Start of DATA SEGMENT
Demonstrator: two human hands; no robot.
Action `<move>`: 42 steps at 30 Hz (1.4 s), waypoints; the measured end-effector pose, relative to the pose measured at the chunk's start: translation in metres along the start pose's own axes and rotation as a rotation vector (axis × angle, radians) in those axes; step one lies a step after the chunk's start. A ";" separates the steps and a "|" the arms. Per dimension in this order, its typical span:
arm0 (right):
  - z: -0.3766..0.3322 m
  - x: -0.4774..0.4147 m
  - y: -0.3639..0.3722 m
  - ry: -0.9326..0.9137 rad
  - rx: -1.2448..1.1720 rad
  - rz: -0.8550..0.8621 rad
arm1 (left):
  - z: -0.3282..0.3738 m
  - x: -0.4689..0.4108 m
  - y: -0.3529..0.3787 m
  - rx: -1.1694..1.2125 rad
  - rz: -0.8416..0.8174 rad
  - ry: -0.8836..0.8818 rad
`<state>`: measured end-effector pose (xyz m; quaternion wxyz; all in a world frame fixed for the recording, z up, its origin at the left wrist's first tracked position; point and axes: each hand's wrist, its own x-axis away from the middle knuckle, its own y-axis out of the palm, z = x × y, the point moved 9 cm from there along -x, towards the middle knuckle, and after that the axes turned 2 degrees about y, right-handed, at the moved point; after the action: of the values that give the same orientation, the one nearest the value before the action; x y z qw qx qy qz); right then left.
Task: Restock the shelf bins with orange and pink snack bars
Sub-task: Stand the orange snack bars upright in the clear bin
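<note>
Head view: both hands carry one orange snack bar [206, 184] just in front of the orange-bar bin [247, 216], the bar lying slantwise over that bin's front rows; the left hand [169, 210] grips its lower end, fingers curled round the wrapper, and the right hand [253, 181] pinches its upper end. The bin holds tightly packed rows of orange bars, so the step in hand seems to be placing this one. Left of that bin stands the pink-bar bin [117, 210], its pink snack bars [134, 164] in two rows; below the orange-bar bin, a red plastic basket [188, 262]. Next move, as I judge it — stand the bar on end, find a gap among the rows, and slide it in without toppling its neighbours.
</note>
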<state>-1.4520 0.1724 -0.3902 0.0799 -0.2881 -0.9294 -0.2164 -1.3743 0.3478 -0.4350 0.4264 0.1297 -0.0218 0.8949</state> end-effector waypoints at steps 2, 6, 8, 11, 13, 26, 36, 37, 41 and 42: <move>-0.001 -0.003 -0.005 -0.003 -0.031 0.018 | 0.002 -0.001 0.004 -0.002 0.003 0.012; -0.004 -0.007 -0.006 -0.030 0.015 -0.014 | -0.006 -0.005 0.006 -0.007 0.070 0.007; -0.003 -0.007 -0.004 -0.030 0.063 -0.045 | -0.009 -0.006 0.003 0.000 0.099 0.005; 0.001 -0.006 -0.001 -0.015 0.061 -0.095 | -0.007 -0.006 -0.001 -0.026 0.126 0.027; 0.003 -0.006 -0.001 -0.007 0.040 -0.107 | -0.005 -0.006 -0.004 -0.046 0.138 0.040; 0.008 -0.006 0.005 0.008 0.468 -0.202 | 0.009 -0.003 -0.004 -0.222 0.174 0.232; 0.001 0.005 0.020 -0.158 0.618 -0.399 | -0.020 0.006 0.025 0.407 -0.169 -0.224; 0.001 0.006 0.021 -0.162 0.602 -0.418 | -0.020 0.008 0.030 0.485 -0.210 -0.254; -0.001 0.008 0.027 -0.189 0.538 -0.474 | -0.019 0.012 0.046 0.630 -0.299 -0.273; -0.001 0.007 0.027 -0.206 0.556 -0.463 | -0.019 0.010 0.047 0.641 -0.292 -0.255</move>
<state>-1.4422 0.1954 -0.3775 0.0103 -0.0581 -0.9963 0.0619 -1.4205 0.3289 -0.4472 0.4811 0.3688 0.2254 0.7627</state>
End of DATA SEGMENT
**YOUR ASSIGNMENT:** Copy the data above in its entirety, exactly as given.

**REPLY TO THE EXERCISE:**
Demonstrator: two human hands; no robot.
Action `<move>`: 42 steps at 30 Hz (1.4 s), waypoints; the measured end-effector pose, relative to the pose measured at the chunk's start: translation in metres along the start pose's own axes and rotation as a rotation vector (axis × angle, radians) in those axes; step one lies a step after the chunk's start. A ";" separates the steps and a "|" the arms. Per dimension in this order, its typical span:
arm0 (right):
  - z: -0.3766..0.3322 m
  - x: -0.4774..0.4147 m
  - y: -0.3639..0.3722 m
  - ry: -0.9326..0.9137 rad
  - rx: -1.2448..1.1720 rad
  - rz: -0.8550..0.8621 rad
arm1 (left):
  - z: -0.3282..0.3738 m
  - x: -0.4689..0.4108 m
  - y: -0.3529..0.3787 m
  - rx: -1.1694..1.2125 rad
  - rz: -0.8416..0.8174 rad
  - ry: -0.8836..0.8818 rad
`<state>`: measured end-effector pose (xyz m; quaternion wxyz; all in a world frame fixed for the recording, z up, its origin at the left wrist's first tracked position; point and axes: each hand's wrist, its own x-axis away from the middle knuckle, its own y-axis out of the palm, z = x × y, the point moved 9 cm from there along -x, towards the middle knuckle, and after that the axes turned 2 degrees about y, right-handed, at the moved point; after the action: of the values that give the same orientation, the one nearest the value before the action; x y z qw qx qy qz); right then left.
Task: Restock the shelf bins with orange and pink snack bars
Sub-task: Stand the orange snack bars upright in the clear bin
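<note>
Head view: both hands carry one orange snack bar [206, 184] just in front of the orange-bar bin [247, 216], the bar lying slantwise over that bin's front rows; the left hand [169, 210] grips its lower end, fingers curled round the wrapper, and the right hand [253, 181] pinches its upper end. The bin holds tightly packed rows of orange bars, so the step in hand seems to be placing this one. Left of that bin stands the pink-bar bin [117, 210], its pink snack bars [134, 164] in two rows; below the orange-bar bin, a red plastic basket [188, 262]. Next move, as I judge it — stand the bar on end, find a gap among the rows, and slide it in without toppling its neighbours.
</note>
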<state>-1.4520 0.1724 -0.3902 0.0799 -0.2881 -0.9294 -0.2164 -1.3743 0.3478 -0.4350 0.4264 0.1297 -0.0218 0.8949</state> end-effector waypoints at steps 2, 6, 8, 11, 13, 26, 36, 37, 41 and 42: <move>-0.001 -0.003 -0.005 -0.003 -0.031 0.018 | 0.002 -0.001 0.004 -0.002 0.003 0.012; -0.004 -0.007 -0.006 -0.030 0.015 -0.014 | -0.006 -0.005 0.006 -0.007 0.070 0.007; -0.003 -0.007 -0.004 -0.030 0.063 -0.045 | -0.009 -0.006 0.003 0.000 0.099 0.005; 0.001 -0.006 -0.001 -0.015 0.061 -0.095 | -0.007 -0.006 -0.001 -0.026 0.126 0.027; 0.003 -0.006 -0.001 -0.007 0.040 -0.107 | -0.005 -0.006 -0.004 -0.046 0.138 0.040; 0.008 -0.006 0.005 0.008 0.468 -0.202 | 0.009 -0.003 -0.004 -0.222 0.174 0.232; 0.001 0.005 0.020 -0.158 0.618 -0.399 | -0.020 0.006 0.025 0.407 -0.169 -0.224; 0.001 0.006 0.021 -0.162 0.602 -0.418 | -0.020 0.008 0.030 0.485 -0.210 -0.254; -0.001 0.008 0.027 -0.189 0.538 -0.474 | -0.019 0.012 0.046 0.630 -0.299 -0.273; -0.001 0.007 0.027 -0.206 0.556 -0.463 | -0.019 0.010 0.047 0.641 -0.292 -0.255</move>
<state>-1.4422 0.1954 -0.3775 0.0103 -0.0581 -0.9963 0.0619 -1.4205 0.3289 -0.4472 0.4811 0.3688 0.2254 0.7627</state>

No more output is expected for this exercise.